This month, we’re reporting on the Chancellor’s Spring Budget. Sustainability platform EDIE writes that Chancellor Jeremy Hunt has unveiled fresh funding for carbon capture technologies, reclassified nuclear as a “sustainable” energy option and extended energy efficiency relief for households, as a part of an ongoing effort to halve inflation, grow the economy and reduce debt.
Despite some positives, reaction from the green business sector has been mixed. EDIE says while green groups will welcome efforts to beef up the energy relief support packages, Hunt’s Budget failed to introduce measures or funding for renewables, hydrogen, additional efficiency nor new planning mechanisms.
Hunt on the money
Corporation tax for businesses will increase from 19% to 25%. Organisations that make a profit of more than £250,000 will be taxed 25% of their profits.

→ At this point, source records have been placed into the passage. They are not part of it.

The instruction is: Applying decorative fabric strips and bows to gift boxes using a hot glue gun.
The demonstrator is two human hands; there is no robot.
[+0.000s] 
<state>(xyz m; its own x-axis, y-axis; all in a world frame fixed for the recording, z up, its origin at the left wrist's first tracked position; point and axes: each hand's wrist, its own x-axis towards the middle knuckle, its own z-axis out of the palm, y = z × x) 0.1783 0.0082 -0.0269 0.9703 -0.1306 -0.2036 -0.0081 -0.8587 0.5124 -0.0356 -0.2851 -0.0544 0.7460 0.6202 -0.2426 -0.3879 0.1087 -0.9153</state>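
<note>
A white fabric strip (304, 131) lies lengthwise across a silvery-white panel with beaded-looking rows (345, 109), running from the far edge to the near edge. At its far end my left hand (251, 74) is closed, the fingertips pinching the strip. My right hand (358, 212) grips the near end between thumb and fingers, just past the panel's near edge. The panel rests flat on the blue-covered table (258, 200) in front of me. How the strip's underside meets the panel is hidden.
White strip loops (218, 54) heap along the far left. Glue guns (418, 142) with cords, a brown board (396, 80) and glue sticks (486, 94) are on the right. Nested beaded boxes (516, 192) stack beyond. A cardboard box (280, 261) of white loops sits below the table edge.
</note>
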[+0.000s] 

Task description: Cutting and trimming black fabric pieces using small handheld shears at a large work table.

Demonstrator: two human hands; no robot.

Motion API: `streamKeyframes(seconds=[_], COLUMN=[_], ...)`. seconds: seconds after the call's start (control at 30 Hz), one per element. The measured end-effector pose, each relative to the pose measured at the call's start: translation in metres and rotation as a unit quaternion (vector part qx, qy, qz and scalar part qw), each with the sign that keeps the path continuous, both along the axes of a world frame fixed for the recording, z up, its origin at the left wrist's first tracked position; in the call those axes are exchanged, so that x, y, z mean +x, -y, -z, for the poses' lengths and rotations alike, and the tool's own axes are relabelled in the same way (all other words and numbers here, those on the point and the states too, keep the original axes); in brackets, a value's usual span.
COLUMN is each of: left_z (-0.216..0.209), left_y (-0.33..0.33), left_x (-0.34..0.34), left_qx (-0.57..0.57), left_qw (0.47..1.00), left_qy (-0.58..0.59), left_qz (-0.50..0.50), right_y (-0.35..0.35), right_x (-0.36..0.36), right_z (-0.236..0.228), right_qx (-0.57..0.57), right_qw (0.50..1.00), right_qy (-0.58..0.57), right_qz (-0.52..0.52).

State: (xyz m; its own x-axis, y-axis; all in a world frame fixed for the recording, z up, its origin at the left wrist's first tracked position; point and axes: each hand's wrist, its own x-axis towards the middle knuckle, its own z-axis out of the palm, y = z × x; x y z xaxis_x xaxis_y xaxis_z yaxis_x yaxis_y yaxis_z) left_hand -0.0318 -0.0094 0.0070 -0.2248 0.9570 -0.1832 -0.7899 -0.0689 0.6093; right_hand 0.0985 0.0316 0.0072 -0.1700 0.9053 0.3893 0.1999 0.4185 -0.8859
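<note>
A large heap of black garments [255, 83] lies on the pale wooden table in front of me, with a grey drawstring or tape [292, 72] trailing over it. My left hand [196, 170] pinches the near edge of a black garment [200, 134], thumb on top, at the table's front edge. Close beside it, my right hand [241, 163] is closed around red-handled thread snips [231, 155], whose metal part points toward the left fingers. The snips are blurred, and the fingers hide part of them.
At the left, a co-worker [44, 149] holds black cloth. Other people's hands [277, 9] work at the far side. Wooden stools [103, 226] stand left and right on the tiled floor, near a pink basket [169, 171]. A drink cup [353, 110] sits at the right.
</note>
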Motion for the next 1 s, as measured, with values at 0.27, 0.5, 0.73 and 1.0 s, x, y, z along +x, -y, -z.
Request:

Elsewhere, EDIE confirms small and medium-sized businesses (SMEs) will be able to claim credit for investments into research and development. Hunt confirmed that SMEs would be able to claim £27 for every £100 they spend in R&D provided that accounts for more than 40% of their total expenditure.
Other announcements included an update to the Climate Change Agreement (CCA) for businesses that was first promised more than two years ago.
Back in 2020, explains EDIE, the Government extended its CCA scheme for businesses by two years. The CCA scheme was launched in 2014 and provides businesses with tax breaks on the basis that they become more energy-efficient and reduce their Scope 1 (direct) and Scope 2 (power-related) emissions.
It also sets energy-reduction targets for businesses which, if met, result in a discount on the Climate Change Levy (CCL) on their energy bills.
The good news is that the scheme was due to close in the first half of 2023 but will now be extended through to March 2025. Almost 9,000 facilities are currently benefiting from CCA. Hunt stated that eligible business can collectively gain £60m of tax relief based on energy efficiency measures.
“This news on energy efficiency is especially welcome,” comments Kevin Cox, Managing Director, Energy Group. “Clearly £60m of tax relief is a big deal for the sector and for some it could be the key enabler in getting energy efficiency measures in place.
“Doing so hastens our Net Zero transition and sets up UK business for a more sustainable and profitable future, so we are delighted at this news.
The FT view
Meanwhile, The FT argues that new forecasts from the Office for Budget Responsibility showed an improved outlook for the UK economy, partly as a result of the chancellor’s measures to get people back to work.
A bigger effect, however, came from the fiscal watchdog’s assumption of lower natural gas prices, which it thinks will limit the cost of living crisis. The detail of the forecast shows that instead of contracting 1.4 per cent this year, the economy will shrink only 0.2 per cent, before recovering to an annual growth rate of 1.9 per cent by 2027.
Hunt’s measures, estimates the FT, amount to a giveaway of £20bn a year over the next three years before falling to £10bn a year. As a result, public sector debt is only expected to start falling as a share of gross domestic product in 2027-28, highlighting the still precarious state of the government finances.
The FT view is that Mr Hunt focused most of his fiscal firepower on tax breaks for business, which he claimed would increase UK investment and offset a 6 percentage point rise in corporation tax.
He announced a three-year 100 per cent “full expensing” scheme, allowing companies to offset all capital spending against their tax bill in the year it is incurred, a move costing an average of £9bn a year. Hunt said Britain was the only major European country with such a system.
Along with a three-year increase in tax credits for investment-intensive companies, such as tech groups, rising to £500m, the business tax breaks were by far the biggest single spending line in the chancellor’s statement.
Broadly, it was a pro-business Budget, but it didn’t comprehensively set up Britain for sustainability just yet. There is speculation from analysts that more may be on the way in the forthcoming Net Zero review and Strategy. For now, this remains just speculation, but if measures do appear to help push the low carbon transition, they will be most welcome.
Jeremy Hunt also missed the chance to remove fossil fuel subsidies, and angered some by giving more scope to nuclear than pushing at a renewables revolution. All in all, this Budget was good for business, but it was no green panacea.